Investasi Masuk, Industri Petrokimia Akan Bangkit pada 2023
PADANG, iNews.id - Kementerian Perindustrian (Kemenperin) memastikan industri petrokima akan bangkit kembali seiring dengan masuknya investasi di sektor ini. Pasalnya, selama ini permintaan produk petrokimia terus bertambah namun investasinya masih kurang.
Sekretaris Jenderal Kemenperin Achmad Sigit Dwiwahjono mengatakan, industri petrokimia akan kembali bergairah pada tahun 2023 seiring dengan masuknya investasi dari PT Chandra Asri Petrochemical (TPIA) dan PT Lotte Chemical Indonesia. Masing-masing perusahaan ini akan menggelontorkan investasi sebesar 4 miliar dolar AS dan 3 miliar dolar AS.
"Kita sudah punya komitmen dari Chandra Asri maupun Lotte untuk investasi di sektor petrochemical sehingga kita harapkan 2023 kita bisa aktif kembali di sektor petrochemical," ujarnya di Hotel Mercure, Padang, Selasa (8/10/2019).
Menurut dia, investasi dalam bentuk pembangunan pabrik ini dapat mulai berproduksi pada 2023. Dengan begitu diperkirakan dapat mengurangi sekitar 50 persen dari impor bahan baku yang masih sering dilakukan oleh industri ini. Oleh karenanya, pihaknya menyambut baik investasi ini.
"Petrochemical sini kan demand-nya bertambah terus karena itu kan kebutuhan dasar. Semua yang kita pakai itu produk dari petrochemical plastik, kain. Tapi di satu sisi investasi kita masih kurang," ucapnya.
Sebagai informasi, Lotte akan membangun pabrik dengan luas area 100 hektare dan memiliki total kapasitas produksi naphta cracker sebanyak 2 juta ton per tahun.
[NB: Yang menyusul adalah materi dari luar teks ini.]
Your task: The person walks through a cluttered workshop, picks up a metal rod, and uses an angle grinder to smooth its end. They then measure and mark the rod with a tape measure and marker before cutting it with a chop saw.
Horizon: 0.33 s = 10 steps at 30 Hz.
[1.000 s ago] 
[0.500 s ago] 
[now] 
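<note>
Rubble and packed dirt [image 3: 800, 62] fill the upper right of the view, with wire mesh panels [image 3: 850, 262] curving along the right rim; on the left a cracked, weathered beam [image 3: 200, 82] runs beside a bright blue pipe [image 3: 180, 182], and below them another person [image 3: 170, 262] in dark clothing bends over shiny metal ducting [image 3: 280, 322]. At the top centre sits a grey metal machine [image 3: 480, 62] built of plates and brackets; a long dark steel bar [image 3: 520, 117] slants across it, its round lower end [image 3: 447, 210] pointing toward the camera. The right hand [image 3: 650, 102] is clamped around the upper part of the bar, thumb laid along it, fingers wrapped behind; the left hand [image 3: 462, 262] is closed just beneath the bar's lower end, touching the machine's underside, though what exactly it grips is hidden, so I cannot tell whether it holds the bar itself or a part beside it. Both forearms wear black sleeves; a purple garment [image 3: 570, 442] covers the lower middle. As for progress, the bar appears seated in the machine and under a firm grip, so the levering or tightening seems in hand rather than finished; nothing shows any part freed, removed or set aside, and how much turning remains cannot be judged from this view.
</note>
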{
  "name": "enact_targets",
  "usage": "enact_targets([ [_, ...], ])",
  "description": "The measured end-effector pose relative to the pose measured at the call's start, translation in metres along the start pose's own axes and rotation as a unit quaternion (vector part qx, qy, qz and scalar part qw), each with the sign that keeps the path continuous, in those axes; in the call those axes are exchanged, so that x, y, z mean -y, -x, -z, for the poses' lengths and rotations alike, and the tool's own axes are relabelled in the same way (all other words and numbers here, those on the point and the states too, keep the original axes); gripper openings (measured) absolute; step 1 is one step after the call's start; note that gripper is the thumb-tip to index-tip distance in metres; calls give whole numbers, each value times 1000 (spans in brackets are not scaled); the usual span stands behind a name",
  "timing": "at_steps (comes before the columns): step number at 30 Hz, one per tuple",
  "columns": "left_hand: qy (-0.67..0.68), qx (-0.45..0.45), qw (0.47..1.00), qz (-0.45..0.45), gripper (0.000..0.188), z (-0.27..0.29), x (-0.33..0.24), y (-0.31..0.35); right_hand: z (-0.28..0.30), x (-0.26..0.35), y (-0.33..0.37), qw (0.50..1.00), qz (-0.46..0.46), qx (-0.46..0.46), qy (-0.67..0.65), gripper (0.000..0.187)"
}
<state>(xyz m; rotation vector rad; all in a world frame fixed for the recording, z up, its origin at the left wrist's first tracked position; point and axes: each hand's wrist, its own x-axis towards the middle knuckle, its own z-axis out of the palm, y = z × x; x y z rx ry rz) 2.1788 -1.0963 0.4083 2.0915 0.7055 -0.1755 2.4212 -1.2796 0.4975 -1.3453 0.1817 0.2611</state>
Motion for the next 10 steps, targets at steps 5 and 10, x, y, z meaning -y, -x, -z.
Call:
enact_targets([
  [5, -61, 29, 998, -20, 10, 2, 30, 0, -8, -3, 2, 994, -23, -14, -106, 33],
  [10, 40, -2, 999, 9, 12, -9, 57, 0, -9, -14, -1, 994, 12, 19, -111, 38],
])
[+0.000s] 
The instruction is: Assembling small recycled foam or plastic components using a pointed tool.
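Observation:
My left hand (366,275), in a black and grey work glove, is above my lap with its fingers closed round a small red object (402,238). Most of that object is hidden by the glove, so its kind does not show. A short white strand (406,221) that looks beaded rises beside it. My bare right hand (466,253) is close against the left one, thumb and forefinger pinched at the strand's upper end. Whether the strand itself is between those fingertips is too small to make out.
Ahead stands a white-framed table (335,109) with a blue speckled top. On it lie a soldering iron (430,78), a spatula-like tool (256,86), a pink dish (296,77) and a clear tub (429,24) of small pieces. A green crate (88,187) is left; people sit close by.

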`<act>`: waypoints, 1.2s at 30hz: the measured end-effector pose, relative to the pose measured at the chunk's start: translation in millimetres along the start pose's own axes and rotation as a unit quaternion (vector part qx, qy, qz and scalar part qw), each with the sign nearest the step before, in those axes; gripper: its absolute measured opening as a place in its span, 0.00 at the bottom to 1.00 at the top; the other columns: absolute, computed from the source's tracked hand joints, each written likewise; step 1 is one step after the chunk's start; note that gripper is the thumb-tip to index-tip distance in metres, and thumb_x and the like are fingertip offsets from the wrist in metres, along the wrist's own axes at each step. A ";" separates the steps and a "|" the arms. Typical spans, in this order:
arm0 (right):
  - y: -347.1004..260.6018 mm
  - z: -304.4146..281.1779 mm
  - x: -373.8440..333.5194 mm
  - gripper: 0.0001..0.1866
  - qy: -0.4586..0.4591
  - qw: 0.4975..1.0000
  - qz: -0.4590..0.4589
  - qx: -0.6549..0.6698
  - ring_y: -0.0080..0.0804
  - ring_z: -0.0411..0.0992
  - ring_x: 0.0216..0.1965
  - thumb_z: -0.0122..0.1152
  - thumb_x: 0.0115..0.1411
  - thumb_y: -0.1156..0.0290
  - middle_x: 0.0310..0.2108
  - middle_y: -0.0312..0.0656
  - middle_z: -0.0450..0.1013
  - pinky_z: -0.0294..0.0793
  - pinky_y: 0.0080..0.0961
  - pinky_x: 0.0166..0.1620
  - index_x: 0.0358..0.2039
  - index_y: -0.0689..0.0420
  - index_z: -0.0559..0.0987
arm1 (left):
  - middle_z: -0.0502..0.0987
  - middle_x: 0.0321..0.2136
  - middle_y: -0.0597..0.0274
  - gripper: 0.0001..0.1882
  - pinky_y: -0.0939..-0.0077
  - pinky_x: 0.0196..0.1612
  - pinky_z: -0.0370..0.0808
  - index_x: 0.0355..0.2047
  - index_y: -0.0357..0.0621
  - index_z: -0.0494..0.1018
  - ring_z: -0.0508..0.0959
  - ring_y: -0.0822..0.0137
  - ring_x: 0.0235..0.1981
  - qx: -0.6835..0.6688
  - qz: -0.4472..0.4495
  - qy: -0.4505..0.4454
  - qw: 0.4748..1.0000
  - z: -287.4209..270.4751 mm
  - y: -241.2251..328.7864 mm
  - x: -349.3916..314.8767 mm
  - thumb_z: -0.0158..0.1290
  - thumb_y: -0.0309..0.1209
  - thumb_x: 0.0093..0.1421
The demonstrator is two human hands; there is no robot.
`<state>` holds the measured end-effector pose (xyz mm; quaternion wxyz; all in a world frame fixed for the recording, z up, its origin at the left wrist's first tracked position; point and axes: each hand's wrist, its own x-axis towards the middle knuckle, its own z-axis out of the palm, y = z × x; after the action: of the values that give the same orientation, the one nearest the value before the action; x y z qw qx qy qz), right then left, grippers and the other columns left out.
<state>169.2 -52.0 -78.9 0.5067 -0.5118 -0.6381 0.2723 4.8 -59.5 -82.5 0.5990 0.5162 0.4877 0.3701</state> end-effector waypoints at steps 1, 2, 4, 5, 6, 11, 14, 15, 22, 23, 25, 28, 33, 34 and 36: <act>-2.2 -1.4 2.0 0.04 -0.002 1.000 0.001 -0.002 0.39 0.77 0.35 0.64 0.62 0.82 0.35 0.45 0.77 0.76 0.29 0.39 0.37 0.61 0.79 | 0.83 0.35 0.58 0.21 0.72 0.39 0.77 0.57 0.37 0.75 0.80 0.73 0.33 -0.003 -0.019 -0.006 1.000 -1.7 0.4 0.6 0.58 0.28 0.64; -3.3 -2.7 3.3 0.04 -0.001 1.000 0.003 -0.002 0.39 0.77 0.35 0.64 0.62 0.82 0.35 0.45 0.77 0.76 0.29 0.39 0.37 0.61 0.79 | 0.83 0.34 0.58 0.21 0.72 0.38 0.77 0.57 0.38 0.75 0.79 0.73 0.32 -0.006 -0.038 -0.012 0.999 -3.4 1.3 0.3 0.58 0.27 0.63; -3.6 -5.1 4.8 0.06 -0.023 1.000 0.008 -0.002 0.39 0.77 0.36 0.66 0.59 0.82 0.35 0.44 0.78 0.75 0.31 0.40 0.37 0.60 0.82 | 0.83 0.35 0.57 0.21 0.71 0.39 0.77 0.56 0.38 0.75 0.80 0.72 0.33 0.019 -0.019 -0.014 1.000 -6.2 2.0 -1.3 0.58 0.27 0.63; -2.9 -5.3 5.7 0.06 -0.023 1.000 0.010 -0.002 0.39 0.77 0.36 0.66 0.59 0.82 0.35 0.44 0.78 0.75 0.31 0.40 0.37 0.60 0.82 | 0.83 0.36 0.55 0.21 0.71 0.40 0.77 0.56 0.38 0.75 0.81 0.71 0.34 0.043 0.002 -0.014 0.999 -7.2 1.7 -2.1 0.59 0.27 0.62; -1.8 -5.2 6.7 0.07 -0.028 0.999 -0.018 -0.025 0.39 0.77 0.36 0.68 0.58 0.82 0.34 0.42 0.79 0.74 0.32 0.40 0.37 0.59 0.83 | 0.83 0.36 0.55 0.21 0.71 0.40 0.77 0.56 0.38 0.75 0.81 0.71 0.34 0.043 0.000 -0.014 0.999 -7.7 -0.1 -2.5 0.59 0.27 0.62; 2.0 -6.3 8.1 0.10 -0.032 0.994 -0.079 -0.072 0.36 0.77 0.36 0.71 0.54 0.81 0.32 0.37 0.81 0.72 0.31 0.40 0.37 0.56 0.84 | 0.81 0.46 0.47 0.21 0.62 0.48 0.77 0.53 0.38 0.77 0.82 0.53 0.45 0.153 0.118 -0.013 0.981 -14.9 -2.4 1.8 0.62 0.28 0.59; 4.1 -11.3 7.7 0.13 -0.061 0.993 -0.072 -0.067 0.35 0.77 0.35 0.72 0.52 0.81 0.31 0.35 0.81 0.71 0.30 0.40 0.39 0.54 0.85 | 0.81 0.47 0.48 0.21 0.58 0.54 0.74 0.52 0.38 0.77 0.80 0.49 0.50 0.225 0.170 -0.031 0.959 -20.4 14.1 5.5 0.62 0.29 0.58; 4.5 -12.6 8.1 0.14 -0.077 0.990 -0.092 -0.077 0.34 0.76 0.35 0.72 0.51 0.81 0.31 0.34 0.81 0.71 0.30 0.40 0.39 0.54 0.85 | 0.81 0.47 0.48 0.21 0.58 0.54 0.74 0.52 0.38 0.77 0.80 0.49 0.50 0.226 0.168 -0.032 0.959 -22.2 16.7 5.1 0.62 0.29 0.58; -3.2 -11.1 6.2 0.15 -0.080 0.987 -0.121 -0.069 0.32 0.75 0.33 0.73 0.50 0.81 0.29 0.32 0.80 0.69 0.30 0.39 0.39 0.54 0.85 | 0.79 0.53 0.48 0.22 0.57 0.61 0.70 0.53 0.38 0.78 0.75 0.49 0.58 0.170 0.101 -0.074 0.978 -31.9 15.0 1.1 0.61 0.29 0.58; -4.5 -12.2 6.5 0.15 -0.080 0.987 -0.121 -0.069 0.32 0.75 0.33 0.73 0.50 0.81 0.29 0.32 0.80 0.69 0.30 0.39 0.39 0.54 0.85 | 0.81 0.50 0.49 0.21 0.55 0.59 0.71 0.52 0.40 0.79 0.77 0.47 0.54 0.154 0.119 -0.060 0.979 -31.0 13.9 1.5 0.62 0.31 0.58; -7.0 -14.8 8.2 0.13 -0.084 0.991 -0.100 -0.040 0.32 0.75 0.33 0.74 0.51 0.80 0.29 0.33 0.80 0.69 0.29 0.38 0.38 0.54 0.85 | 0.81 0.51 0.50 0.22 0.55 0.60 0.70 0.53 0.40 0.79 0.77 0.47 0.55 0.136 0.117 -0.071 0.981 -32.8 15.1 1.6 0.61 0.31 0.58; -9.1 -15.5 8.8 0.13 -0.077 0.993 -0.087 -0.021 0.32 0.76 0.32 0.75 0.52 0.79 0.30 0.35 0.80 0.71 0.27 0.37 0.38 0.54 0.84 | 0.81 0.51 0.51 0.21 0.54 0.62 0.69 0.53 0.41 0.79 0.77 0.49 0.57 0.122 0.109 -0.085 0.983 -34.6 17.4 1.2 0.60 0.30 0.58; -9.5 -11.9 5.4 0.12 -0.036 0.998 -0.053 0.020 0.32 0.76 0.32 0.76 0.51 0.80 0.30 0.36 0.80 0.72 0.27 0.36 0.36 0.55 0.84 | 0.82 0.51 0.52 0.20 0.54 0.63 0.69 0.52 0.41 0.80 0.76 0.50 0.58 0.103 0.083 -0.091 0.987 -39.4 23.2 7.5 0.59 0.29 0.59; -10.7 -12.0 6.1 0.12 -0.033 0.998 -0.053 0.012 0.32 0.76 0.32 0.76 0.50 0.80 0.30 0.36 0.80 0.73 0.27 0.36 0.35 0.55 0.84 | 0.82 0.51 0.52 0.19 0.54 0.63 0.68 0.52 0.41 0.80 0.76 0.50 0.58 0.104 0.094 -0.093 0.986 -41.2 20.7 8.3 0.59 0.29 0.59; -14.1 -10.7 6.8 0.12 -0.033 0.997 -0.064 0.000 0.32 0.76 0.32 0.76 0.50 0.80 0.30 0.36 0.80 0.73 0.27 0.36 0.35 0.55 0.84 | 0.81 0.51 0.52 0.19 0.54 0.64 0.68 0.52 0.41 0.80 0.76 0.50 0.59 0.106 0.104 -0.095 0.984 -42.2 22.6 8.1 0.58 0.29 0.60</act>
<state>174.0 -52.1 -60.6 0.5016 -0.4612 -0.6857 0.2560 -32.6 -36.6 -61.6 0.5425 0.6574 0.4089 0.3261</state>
Bahan baku itu selanjutnya diolah untuk menghasilkan 1 juta ton ethylene, 520.000 ton propylene, 400.000 ton polypropylene dan produk turunan lainnya yang juga bernilai tambah tinggi.
Produksi Lotte tersebut untuk memenuhi permintaan domestik maupun global. Dalam proyek pembangunan infrastrukturnya, diperkirakan dapat menyerap tenaga kerja langsung hingga 1.500 orang dan dengan tenaga kerja tidak langsung bisa mencapai 4.000 orang pada periode 2019-2023.
Dalam upaya memasok tenaga kerja yang kompeten, Kemenperin memfasilitasi pembangunan Politeknik Industri Kimia di Cilegon. Pasalnya, tenaga kerja di sektor industri harus memiliki keterampilan tertentu yang tidak diajarkan dalam kurikulum sekolah umum.
"Karena industri kan tidak seperti sektor pertanian, industri harus punya keterampilan. At least keterampilan dasar. Inilah kenapa pendidikan untuk politeknik kita persiapkan untuk mengisi," tutur dia.